サマースキャンダル×× 〜Episode,00〜【短】
***


それから十年ほどの月日が経ち、有紀が結婚することになった。


がさつな姉の恋愛事情は意外にも順調だったようで、有紀は三年付き合った恋人と半年間の同棲を経てから婚約と入籍を済ませるという、文句のつけようもないようなゴールインを迎えた。

昔から有紀のことをじゃじゃ馬だと笑っていた祖父母が一番驚き、だけどそれ以上に喜んでいた。


義兄になる人は誠実そうな好青年で、初めて会った時は本当に有紀でいいのかと不安になったほどだったけれど、ふたりは俺なんかの心配を余所に愛を育んでいたようだ。


有紀とは大学に入るまではよく喧嘩もしたけれど、有紀が社会人になってからは自然とその回数も減っていき、今ではわりと仲がいい姉弟だと思う。
だから、男勝りな有紀が恋人の前ではいつも以上に幸せそうにしている姿を見て、姉を心配する弟としては安堵した。

もちろん、そんなことは絶対に口には出さないけれど。



そして迎えた、有紀の結婚式当日──。


両親とともに会場に着いた俺は、有紀の友人たちからお祝いの言葉を貰い、数人の招待客と談笑していた。
数年振りに会った人もいたけれど、相手は俺に対して昔と変わらない扱いをしてくることも多くて、子ども扱いをされている状況になんとも言えない気持ちになった。
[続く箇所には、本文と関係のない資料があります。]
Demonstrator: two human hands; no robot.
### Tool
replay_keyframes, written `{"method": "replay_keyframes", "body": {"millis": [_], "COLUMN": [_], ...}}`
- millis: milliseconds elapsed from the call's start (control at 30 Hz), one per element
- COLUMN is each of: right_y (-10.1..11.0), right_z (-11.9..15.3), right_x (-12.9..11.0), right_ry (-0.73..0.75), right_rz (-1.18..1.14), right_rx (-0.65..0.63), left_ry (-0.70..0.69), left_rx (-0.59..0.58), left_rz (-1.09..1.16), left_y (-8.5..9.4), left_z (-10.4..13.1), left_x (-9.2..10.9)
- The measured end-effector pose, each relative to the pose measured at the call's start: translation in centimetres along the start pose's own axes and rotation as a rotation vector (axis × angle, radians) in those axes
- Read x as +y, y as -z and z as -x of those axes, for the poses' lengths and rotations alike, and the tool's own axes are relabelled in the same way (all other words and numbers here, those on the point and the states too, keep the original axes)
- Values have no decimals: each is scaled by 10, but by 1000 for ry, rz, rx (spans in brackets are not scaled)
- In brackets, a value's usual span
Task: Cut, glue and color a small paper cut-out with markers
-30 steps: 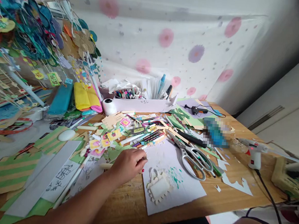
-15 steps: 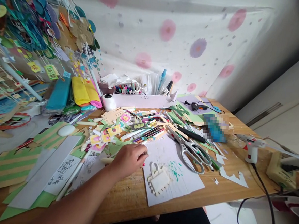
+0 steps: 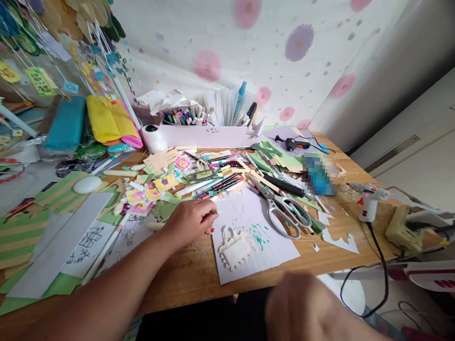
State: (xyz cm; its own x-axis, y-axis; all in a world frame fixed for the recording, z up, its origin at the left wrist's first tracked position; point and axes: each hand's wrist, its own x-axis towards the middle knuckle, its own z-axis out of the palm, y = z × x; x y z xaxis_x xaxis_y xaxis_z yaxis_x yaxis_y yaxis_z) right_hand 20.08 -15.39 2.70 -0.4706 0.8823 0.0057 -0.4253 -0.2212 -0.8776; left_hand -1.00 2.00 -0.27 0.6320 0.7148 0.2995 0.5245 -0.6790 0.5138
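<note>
My left hand (image 3: 191,222) rests over the wooden table with its fingers curled in, at the left edge of a white sheet of paper (image 3: 260,263). Tiny red bits show under its fingertips; what the fingers hold, if anything, is hidden. On the sheet, right of this hand, lies a small cream bag-shaped cutout (image 3: 235,250) with a handle and scalloped edge. Green marks (image 3: 260,236) dot the paper beside it. My right hand (image 3: 299,313) is in the lower right foreground, in front of the table edge, smeared by motion. Its fingers cannot be made out clearly.
Large scissors (image 3: 286,216) lie across the sheet's upper right. A white glue gun (image 3: 369,201) with a black cord stands at the right. Pens (image 3: 226,188) and paper scraps clutter the middle; a box (image 3: 210,137) of markers stands behind. Striped green paper (image 3: 4,246) lies left.
My right hand has come into view at the lower right. The view has shifted, so the table's contents appear higher and further left. My left hand keeps its place by the sheet.
</note>
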Motion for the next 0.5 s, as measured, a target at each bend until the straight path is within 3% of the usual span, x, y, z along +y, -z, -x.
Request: {"method": "replay_keyframes", "body": {"millis": [33, 100, 167, 333, 400, 467, 500], "right_y": [7, 20, 30, 30, 19, 1, -9], "right_z": [-10, -29, -42, -51, -46, -32, -21], "right_x": [4, 10, 14, 9, 7, 10, 15], "right_ry": [37, 11, -17, -27, -1, 14, -33], "right_rz": [-49, -254, -395, -430, -252, 10, 104], "right_rx": [102, 460, 592, 504, 441, 303, 171], "left_ry": [5, 15, 25, 57, 64, 62, 58], "left_rx": [7, 21, 31, 50, 52, 46, 39], "left_rz": [3, 12, 28, 60, 67, 72, 75], "left_y": [0, 1, 1, 3, 3, 2, 1], "left_z": [0, 0, 0, 0, 0, 1, 1], "left_x": [0, -1, -1, 0, 0, -1, -1]}}
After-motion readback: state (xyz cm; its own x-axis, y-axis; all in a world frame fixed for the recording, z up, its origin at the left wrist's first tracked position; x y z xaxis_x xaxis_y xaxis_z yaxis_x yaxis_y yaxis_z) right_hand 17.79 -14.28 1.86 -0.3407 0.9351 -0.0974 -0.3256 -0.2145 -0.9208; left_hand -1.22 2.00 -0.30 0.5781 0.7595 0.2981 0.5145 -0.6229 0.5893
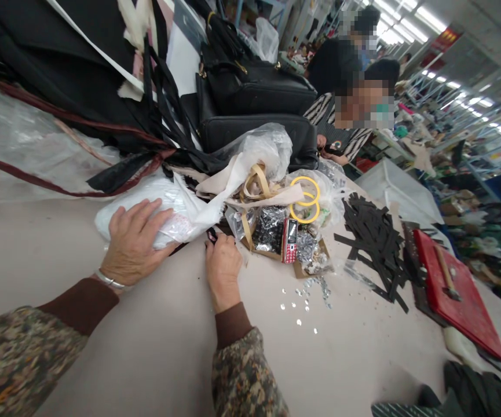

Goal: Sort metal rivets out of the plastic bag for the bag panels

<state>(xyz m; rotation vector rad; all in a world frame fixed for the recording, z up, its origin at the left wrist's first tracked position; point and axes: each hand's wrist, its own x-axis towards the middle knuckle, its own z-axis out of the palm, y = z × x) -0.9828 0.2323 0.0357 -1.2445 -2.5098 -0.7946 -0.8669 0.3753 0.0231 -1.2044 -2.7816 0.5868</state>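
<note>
A white plastic-wrapped bundle [172,217] lies on the pale table [154,347]. My left hand [135,240] rests on its left part, fingers spread, with a bracelet at the wrist. Just right of the bundle, my right hand [224,260] has its fingers curled round the end of a small dark object [211,234], mostly hidden, at the edge of the white material. Beside it are small boxes holding a bag of black pieces [269,229] and a bag of metal parts [308,246]. A red and black phone [290,240] lies between them.
Yellow rings [305,208], black strips [376,243] and small silver discs [299,322] lie to the right, before a red board [454,289] with a hammer [448,275]. Black handbags [259,95] and black fabric [59,75] stand behind. Two people [341,133] are across the table.
</note>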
もちろん、綺麗に着飾ったお姉さんたちにチヤホヤして貰えるというのは悪い気はしないけれど、社会人になった俺としては大人になったことを少しだけアピールしたくもなったのだ。


結局、式が始まるギリギリまで俺のことを特に可愛がってくれていた有紀の友人たちに捕まったまま過ごすことになり、ようやく母親や親戚のいるテーブルに辿り着いた時には少なからず疲労していた。